To retrieve station observations for the above list of stations for the 24 hours up to 5th of June 2013 6:00 AM (all times are in GMT), run the following script:
./retrieve_observations.sh example/example_colorado_stations 2013-06-06_09:00
This will produce xls
files in the current directory for each station in the form HRC2_2013-06-06_06:00.xls
, encoding the originating station and the requested date/time.
Note that station obsevations are not available exactly on the hour, in my BAWC2_2013-06-06_06:00.xls
file, the last observation is at 5:22 AM (GMT).
The second step before the observations can be used by the fmda code is to convert the data into obs
format. The obs
format aggregates possibly multi-day observations and also adds information on the variance of the observations to the observations themselves.
Currently information on the variance of the observations is not available from the network, thus a user-constructed table is used in its place.

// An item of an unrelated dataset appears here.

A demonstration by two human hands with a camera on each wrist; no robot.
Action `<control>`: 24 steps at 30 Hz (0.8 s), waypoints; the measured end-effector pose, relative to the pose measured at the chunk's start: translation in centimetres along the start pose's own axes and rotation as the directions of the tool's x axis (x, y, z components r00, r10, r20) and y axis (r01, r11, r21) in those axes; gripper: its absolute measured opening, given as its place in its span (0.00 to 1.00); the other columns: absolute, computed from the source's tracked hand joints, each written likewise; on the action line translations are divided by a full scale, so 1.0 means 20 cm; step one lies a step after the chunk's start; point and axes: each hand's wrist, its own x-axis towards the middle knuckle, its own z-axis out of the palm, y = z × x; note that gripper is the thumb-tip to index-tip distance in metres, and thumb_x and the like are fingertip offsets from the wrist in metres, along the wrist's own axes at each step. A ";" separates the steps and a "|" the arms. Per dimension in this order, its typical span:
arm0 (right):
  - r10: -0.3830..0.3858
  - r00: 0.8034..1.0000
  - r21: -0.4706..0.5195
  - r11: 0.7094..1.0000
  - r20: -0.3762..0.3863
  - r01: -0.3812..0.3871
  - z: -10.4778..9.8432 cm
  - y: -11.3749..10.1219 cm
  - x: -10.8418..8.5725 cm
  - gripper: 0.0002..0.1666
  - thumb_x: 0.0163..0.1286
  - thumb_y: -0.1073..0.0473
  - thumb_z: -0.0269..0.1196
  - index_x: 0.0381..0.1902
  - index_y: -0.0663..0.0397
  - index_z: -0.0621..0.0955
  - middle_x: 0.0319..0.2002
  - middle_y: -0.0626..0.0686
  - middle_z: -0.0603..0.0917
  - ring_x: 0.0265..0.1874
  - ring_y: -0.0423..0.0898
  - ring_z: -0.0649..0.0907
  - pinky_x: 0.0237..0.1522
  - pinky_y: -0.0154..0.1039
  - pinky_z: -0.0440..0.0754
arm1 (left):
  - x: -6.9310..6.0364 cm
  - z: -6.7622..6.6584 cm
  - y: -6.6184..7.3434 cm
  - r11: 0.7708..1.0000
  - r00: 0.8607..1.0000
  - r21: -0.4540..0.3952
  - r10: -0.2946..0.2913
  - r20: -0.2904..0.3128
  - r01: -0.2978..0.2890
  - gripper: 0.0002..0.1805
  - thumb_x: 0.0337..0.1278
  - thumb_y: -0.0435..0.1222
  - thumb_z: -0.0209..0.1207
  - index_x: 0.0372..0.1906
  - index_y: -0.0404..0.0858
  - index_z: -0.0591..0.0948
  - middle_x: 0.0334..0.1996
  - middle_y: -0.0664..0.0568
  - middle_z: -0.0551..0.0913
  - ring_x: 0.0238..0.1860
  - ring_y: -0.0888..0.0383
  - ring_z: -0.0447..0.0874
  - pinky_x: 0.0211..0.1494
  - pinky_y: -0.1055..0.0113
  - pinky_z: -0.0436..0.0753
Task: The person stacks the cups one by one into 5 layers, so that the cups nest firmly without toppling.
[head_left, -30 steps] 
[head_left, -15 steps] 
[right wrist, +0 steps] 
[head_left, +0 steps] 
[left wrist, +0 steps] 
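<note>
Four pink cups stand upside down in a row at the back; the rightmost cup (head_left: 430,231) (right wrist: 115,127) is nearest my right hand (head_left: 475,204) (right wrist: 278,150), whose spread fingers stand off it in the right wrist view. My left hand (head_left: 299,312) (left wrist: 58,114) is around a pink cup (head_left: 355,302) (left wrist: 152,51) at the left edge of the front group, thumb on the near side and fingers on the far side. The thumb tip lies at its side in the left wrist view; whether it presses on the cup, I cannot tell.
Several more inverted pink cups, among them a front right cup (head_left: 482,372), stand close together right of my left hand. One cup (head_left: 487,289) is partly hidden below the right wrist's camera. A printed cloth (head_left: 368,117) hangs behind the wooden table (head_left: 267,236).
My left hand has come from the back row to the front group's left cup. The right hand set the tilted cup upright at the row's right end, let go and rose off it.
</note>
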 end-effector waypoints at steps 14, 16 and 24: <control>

An example table is in examples/example_obs_var_table
. The table format has the observed quantity name in the first column and the variance (in appropriate units) in the second colum separated by a comma:
FM, 1e-4
RELH, 2.5e-3
TMP, 0.25
This information will be injected into the obs
files which will aggregate all observations in all xls
files available for each station.
Run the following to obtain an obs
file for each station containing the currently downloaded observations:
./extract_observations.py example/example_colorado_stations example/example_obs_var_table
Now the working directory will contain one obs file per station. The obs files contain records of four lines each in the form:
2013-06-05_21:56 GMT
TMP, RELH, SKNT, GUST, DRCT, SOLR, PREC, FT, FM, PEAK, PDIR, VOLT, DWP
7.8, 0.97, 275.35, 4.0, 100.0, 431.0, 13.21, 11.7, 0.18, 4.0, 79.0, 14.1, 7.3
0.25, 0.0025, nan, nan, nan, nan, nan, nan, 0.0001, nan, nan, nan, nan
The first line is the timestamp in ESMF format with the time zone. The second line contains the quantity names, the third line the observed values and the fourth line the variances of each observation (retrieved from example_obs_var_table
).
Note that unknown variances are marked with a nan
. Note also that the fmda code requires the variance of FM to be a valid variance.
The info
and obs
files can then be directly used with the [fmda](http://github.com/vejmelkam/fmda "fmda" as detailed in its documentation.
When station variances are available from some source, this code needs to be updated to properly assign variances to observations depending on the source station.